--- Goal of the exercise ---
Scan the data for "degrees" and copy each matching line.

------------------------------------------------------------

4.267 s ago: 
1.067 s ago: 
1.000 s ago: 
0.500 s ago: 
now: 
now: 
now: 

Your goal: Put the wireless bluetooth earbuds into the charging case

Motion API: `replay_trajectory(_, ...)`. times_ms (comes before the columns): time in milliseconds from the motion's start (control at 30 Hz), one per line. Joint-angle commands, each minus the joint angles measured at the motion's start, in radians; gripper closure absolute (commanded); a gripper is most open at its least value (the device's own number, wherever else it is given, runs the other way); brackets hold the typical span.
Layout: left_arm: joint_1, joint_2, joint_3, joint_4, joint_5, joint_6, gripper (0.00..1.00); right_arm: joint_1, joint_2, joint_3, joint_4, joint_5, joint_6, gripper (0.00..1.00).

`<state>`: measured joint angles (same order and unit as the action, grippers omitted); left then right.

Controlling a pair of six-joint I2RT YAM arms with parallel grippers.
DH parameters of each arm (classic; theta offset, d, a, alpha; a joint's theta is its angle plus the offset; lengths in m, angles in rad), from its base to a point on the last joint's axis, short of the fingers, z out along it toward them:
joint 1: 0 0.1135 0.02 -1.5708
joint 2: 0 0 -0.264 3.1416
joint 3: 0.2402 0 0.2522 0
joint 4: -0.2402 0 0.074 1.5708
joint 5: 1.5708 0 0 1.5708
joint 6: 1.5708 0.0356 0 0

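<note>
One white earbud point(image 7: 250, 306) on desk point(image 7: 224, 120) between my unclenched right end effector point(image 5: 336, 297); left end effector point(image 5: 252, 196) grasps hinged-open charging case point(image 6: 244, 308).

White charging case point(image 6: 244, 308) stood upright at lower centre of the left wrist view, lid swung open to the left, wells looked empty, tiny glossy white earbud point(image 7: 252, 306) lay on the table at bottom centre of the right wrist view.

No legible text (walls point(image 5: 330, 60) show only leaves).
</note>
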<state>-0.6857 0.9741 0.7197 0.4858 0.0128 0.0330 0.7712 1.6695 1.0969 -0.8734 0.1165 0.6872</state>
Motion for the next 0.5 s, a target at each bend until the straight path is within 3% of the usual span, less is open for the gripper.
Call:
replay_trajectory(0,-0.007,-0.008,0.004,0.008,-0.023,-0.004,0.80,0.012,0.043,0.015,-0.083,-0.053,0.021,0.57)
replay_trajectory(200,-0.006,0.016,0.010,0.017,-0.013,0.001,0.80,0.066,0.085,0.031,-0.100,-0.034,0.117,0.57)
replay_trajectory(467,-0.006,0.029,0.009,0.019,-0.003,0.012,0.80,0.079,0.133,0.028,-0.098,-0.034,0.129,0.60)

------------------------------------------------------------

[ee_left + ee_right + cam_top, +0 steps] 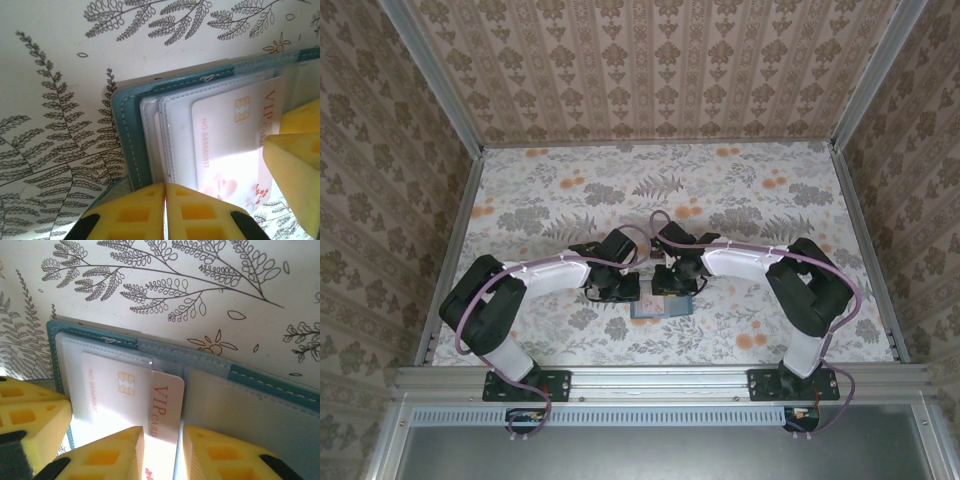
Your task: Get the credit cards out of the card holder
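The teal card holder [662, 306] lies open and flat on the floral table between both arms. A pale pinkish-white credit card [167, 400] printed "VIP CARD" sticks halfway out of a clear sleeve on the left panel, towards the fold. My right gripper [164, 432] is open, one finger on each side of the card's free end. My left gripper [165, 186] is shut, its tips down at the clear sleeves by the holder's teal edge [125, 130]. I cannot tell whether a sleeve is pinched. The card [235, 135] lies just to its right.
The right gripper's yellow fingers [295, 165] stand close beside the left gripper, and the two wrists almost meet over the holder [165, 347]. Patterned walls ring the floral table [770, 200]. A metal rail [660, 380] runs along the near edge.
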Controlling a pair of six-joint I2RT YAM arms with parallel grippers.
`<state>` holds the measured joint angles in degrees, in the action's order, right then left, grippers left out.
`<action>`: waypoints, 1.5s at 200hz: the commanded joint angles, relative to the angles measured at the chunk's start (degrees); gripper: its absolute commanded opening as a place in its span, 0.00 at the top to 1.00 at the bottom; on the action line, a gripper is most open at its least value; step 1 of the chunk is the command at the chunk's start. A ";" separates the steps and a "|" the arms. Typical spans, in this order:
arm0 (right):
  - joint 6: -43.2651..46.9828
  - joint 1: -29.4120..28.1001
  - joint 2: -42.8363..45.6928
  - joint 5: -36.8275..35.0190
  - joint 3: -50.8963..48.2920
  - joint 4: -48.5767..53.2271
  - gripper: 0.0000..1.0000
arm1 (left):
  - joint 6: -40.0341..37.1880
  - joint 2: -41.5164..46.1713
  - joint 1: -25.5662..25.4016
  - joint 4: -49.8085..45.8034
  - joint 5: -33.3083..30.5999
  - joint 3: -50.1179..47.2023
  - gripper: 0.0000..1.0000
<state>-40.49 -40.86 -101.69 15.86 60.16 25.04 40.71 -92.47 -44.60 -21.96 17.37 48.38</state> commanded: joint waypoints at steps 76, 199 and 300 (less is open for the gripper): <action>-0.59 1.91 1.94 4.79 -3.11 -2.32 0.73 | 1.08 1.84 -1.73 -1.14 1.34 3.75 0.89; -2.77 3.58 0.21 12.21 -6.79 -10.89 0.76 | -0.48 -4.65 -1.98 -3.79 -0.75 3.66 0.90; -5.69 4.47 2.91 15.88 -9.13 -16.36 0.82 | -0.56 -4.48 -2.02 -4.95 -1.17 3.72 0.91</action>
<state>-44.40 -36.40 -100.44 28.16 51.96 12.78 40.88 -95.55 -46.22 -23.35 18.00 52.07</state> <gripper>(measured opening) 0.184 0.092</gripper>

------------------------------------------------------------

--- Answer space ---
`<state>` holds the measured joint angles in degrees, in the action's order, right then left, grippers left out.
`<action>`: waypoints, 1.5s at 200hz: the commanded joint angles, relative to the angles measured at the chunk's start (degrees); gripper: its absolute commanded opening as a place in its span, 0.00 at the top to 1.00 at the bottom; on the action line, a gripper is most open at its least value; step 1 of the chunk is the command at the chunk's start. A ";" separates the steps and a "|" the arms. Typical spans, in this order:

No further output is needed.